The researchers have developed a kind of single-photon cannon integrated on an optical chip. The optical chip consists of an extremely small photonic crystal that is 10 microns wide (1 micron is a thousandth of a millimeter) and 160 nanometers thick (1 nanometer is a thousandth of micron.) Embedded in the centre of the chip is a light source, a so-called quantum dot.
"What we then do is shine laser light on the quantum dot, where there are atoms with electrons in orbit around the nucleus. The laser light excites the electrons, which then jump from one orbit to another and thereby emit one photon at a time. Normally, light is scattered in all directions, but we have designed the photonic chip so that all of the photons are sent through only one channel," explains Søren Stobbe, Associate Professor of the Quantum Photonic research group at the Niels Bohr Institute.
Peter Lodahl and Søren Stobbe explain that it not only works, but also that it is extremely effective. "We can control the photons and send them in the direction we want with a 98.4 percent success rate. This is ultimate control over the interaction between matter and light and has amazing potential. Such a single-photon cannon has long been sought after in the research field and opens up fascinating new opportunities for fundamental experiments and new technologies," they explain.

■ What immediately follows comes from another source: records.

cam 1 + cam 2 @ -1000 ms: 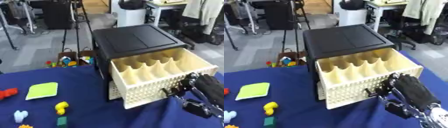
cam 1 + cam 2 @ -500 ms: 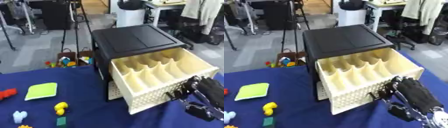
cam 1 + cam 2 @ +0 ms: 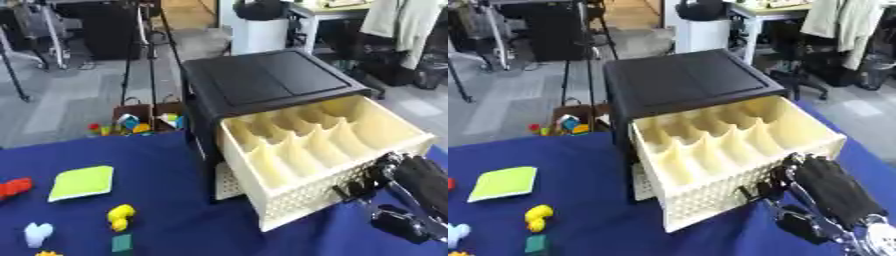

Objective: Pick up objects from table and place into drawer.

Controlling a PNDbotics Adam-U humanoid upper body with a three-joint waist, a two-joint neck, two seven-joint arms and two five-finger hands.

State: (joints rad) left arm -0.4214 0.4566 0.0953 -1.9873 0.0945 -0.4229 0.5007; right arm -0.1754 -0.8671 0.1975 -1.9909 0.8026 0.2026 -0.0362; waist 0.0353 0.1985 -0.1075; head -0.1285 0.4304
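Blue tabletop point(image 3: 157, 165) in an office; cream drawer point(image 3: 324, 150) pulled out of black cabinet point(image 3: 262, 82); right hand point(image 3: 798, 175), fingers curled on drawer front; toys point(image 3: 121, 216) left of the cabinet.

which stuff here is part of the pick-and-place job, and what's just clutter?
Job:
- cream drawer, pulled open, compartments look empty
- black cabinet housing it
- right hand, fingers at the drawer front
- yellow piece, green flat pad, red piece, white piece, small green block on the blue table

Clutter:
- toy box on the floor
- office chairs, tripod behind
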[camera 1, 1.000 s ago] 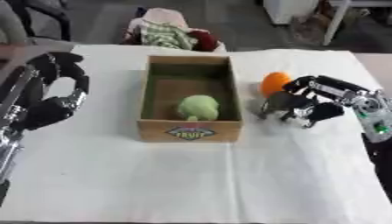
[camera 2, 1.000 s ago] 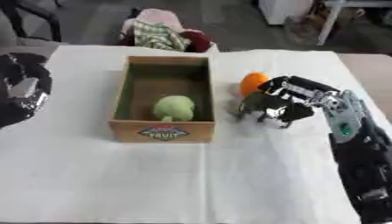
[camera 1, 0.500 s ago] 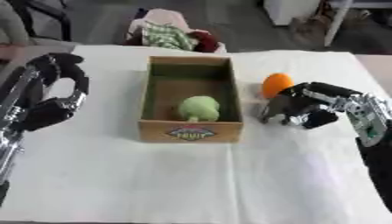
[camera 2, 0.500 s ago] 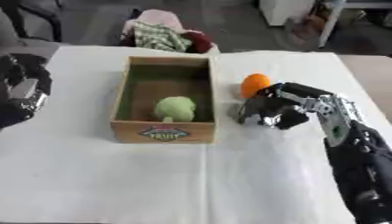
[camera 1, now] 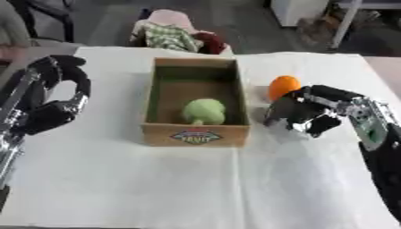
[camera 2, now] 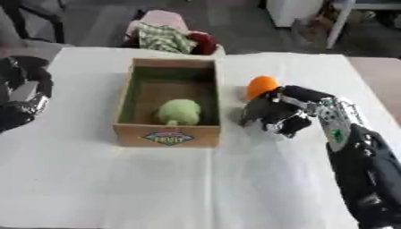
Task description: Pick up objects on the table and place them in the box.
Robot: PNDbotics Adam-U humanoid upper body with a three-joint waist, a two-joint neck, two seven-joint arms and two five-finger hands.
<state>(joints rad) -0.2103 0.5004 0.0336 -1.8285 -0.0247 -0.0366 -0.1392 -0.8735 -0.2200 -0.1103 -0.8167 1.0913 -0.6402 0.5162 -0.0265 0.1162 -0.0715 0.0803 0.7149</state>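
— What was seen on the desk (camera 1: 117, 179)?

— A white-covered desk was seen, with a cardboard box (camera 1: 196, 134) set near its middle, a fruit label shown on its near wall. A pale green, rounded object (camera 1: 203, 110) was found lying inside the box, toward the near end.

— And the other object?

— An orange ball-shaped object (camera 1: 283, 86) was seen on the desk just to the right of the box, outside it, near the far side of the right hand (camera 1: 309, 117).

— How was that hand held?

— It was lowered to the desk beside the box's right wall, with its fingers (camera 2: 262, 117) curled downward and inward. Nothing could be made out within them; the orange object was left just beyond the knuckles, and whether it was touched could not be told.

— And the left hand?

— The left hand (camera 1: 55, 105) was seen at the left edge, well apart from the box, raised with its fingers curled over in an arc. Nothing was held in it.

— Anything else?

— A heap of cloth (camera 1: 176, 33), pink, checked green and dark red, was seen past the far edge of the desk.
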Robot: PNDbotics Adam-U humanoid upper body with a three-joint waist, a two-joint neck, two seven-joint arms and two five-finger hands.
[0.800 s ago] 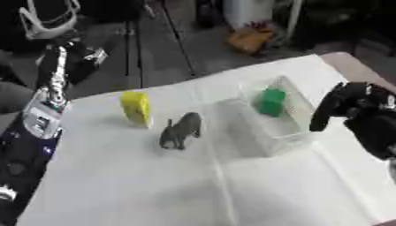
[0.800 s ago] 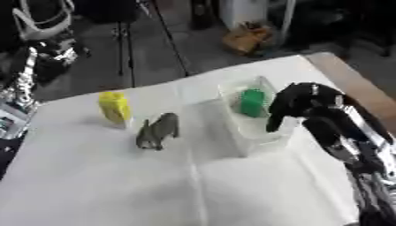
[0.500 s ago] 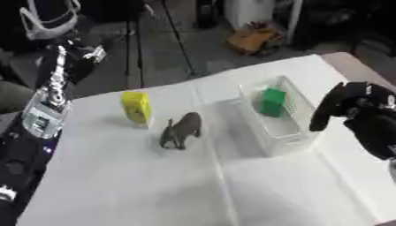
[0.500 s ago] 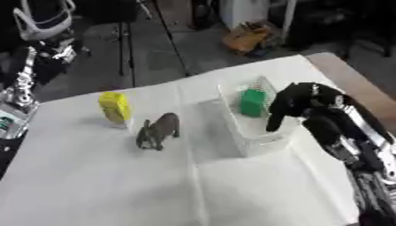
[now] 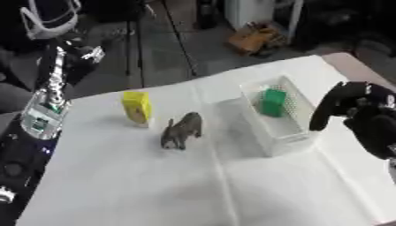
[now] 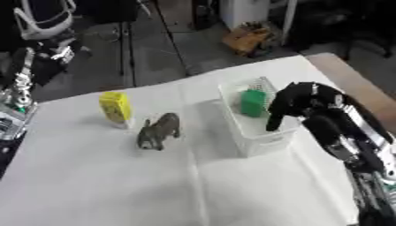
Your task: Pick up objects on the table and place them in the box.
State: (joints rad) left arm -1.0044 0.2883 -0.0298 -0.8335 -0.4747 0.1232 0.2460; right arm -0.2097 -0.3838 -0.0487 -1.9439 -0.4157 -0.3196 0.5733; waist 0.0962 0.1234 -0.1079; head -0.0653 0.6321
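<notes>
Box point(image 5: 272, 132), same spot; right hand point(image 5: 334, 109) still beside it

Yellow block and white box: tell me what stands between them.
Between the yellow block and the white box stands only a grey animal figure, on the white tablecloth; the left eye view shows it.

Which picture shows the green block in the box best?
The left eye view: the green block stands clear inside the white box, apart from the right robot hand. In the right eye view that hand comes close beside the block, crowding it.
</notes>
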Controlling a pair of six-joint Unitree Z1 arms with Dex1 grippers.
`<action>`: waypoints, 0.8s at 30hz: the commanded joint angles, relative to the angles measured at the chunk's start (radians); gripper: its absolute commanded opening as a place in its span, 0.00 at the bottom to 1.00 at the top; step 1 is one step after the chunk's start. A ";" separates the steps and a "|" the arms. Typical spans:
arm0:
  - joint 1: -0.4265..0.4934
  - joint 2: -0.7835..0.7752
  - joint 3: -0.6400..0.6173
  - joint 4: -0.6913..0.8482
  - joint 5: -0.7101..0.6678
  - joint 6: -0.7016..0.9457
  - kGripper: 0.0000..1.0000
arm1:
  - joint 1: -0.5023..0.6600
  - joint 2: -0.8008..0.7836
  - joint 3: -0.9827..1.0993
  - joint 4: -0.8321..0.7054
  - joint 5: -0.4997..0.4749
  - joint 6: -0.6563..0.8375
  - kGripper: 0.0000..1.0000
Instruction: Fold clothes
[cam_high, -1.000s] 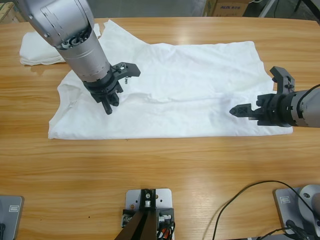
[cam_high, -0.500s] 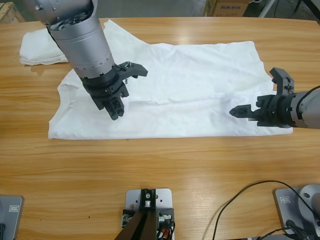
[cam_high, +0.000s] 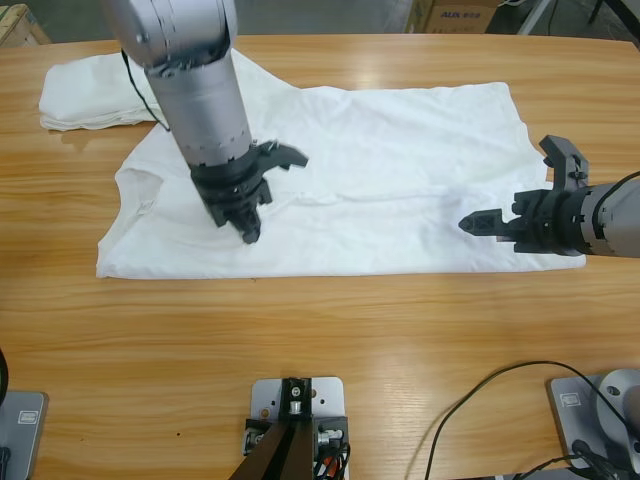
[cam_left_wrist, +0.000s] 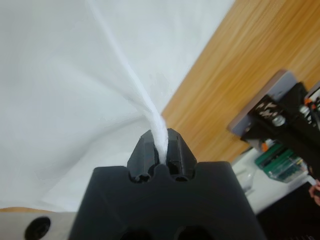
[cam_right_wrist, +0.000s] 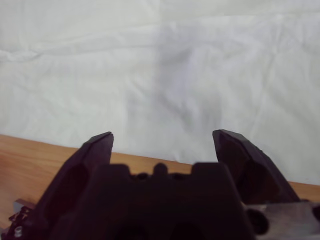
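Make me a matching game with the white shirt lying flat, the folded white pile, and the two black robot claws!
Things:
1. spread white T-shirt
2. folded white bundle
3. left gripper
4. right gripper

States:
A. open, at the shirt's edge
B. lying across the middle of the wooden table
C. pinching a ridge of white cloth
D. at the table's far corner

Pairs: 1-B, 2-D, 3-C, 4-A

Silver-grey ribbed arm (cam_high: 200, 90) ends in a black claw (cam_high: 250, 236); a black cable trails alongside.
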 joint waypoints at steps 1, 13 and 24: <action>-0.013 0.076 -0.014 0.011 -0.065 -0.024 0.00 | 0.003 0.013 0.025 -0.013 0.001 0.013 0.82; -0.020 0.041 -0.028 0.011 0.022 0.010 1.00 | 0.003 0.016 0.029 -0.021 0.002 0.013 0.82; 0.127 -0.342 0.602 -0.450 0.005 -0.559 0.96 | 0.003 0.015 0.033 -0.027 0.009 0.013 0.82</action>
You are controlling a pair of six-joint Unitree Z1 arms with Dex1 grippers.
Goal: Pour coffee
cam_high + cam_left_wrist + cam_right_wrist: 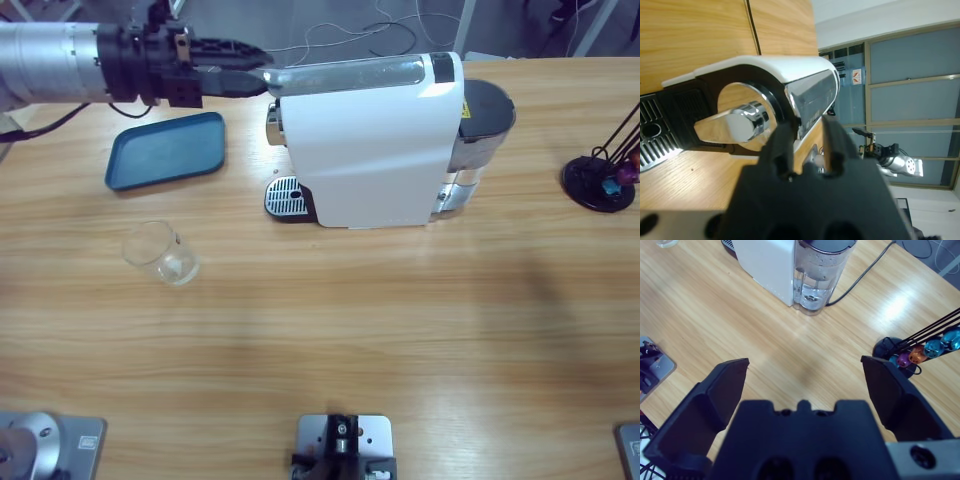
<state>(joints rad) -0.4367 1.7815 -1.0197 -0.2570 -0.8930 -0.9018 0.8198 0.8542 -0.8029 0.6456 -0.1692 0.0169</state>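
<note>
A white coffee machine (370, 150) stands at the back middle of the table, with a chrome lever (340, 72) along its top. My left gripper (262, 80) comes in from the upper left, its jaws closed on the lever's front end (812, 97). The left wrist view also shows the chrome spout (735, 125) and the drip grate (650, 140). A clear glass (160, 252) sits left of the machine, away from the grate (285, 197). No coffee shows. My right gripper (804, 362) hangs open high over the table, holding nothing.
A blue tray (165, 150) lies behind the glass, under the left arm. A black capsule stand (600, 180) with coloured capsules (915, 355) is at the far right. The machine's water tank (817, 270) and power cable (865, 275) are at its right end.
</note>
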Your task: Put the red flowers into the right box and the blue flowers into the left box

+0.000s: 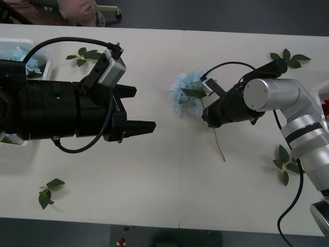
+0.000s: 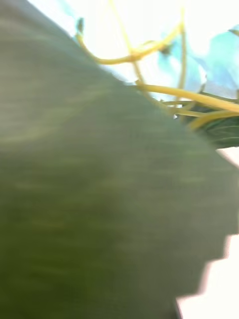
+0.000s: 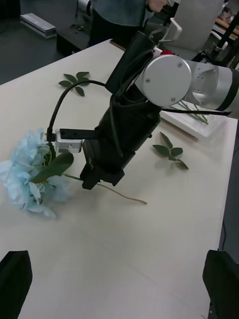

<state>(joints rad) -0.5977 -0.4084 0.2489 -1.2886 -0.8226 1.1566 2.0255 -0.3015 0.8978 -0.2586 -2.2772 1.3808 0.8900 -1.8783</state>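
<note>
From the front, one blue flower (image 1: 186, 92) lies on the white surface (image 1: 169, 180) with its thin tan stem trailing toward the robot. The right claw (image 1: 204, 119) is down at the base of the cluster, right against the leaves, but whether its fingers have closed on anything cannot be told here. The left claw (image 1: 138, 110) hovers wide open and empty, well to the left of that flower. Behind the left arm sits the left box (image 1: 43, 64), already holding pale-blue petals. Loose leaf sprigs (image 1: 85, 55) are scattered about the flower, none touching it.

The right wrist view sits hard up against a big green leaf (image 2: 99, 199); beyond it, yellow-green stalks (image 2: 194, 95) branch under pale-blue petals (image 2: 219, 60). The claw's own fingers are hidden.

From the left wrist, that arm's black fingertips (image 3: 15, 279) stand far apart with nothing between them. Across from them the right arm's wrist presses down just beside the blue cluster, where the leaves meet the stem; the bare stem end pokes out past the far side of the wrist. Behind it is the right box (image 3: 191, 127), with green stems and a red flower head (image 3: 168, 52) in it.

The flower looks very light and soft: fabric petals that would crush, and broad leaves that would slide out of a pinch. The stem is thin and probably a little springy. The best hold is likely the stem just under the head, where the stalks gather.
</note>
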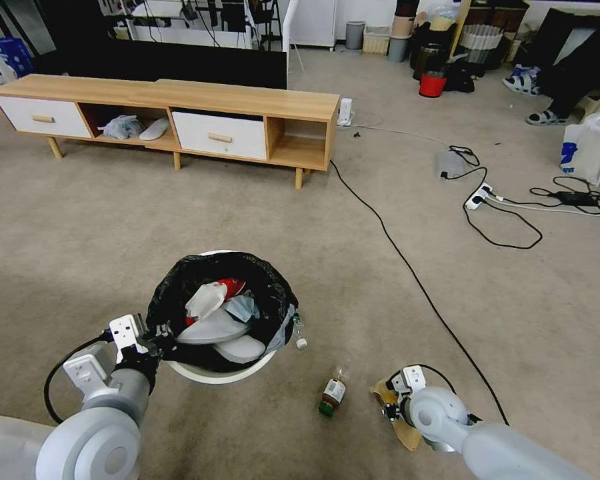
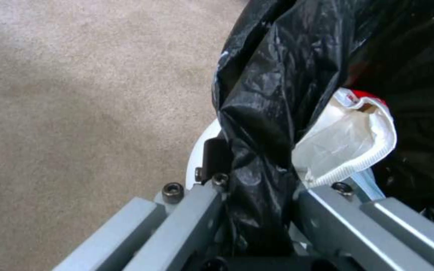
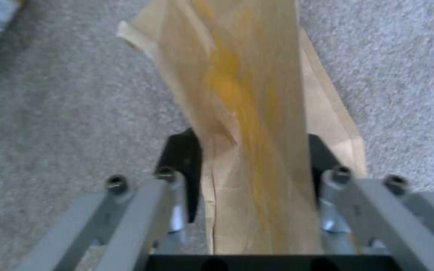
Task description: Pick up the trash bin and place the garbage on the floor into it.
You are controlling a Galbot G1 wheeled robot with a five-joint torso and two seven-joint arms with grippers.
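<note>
- Standing on the floor [image 1: 260, 200], a flat beige-grey short-pile carpet: the trash bin [image 1: 221, 377], round, smooth white plastic, lined with a crinkled glossy black bag [image 1: 273, 287] folded over the rim.
- Gripping the bin's near-left rim: the left gripper [image 1: 155, 335], grey metal fingers [image 2: 204, 210] clamped on the bunched black liner and white wall, one finger outside, the other inside.
- Filling the bin's mouth: crumpled white paper [image 1: 205, 300], a pale blue tissue [image 1: 243, 308], a scrap of red [image 1: 231, 285], and smooth pale flat pieces lower down.
- Showing in the left wrist view just beyond the inner finger: a translucent white wrapper [image 2: 347, 145] with a ribbed sealed edge, red showing at its far end.
- Hanging against the bin's right side, cap downward: a small clear bottle [image 1: 299, 331] with a white cap.
- Lying on its side on the carpet, between bin and right arm: a small bottle [image 1: 332, 392], brownish, white-labelled, green-capped.
- Reaching low to the carpet at the lower right: the right gripper [image 3: 249, 177], black pads pressed on either side of a tan box [image 3: 257, 113], flat creased cardboard with a yellow-orange streak down its face.
- Snaking across the carpet to the right: a thin black cable [image 1: 407, 267].
</note>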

The two researchers are in the process of patenting several parts of their work, with a specific goal of developing a prototype high-efficiency single-photon source, which could be used for encryption or for calculations of complex quantum mechanical problems and in general, is an essential building block for future quantum technologies. It is expected that the future's quantum technology will lead to new ways to code unbreakable information and to carry out complex parallel calculations.
For more information contact:
Peter Lodahl, Professor and head of the Quantum Photonic research group at the Niels Bohr Institute at the University of Copenhagen. Tel: +45 2056-5303, firstname.lastname@example.org
Søren Stobbe, Associate Professor in the Quantum Photonic research group at the Niels Bohr Institute at the University of Copenhagen. Tel: +45 6065-6769, email@example.com
Gertie Skaarup | Eurek Alert!
Theory of the strong interaction verified
27.03.2015 | Forschungszentrum Juelich
Dark matter even darker than once thought
27.03.2015 | ESA/Hubble Information Centre
In an experiment at the Department of Energy's SLAC National Accelerator Laboratory, scientists precisely measured the temperature and structure of aluminum as...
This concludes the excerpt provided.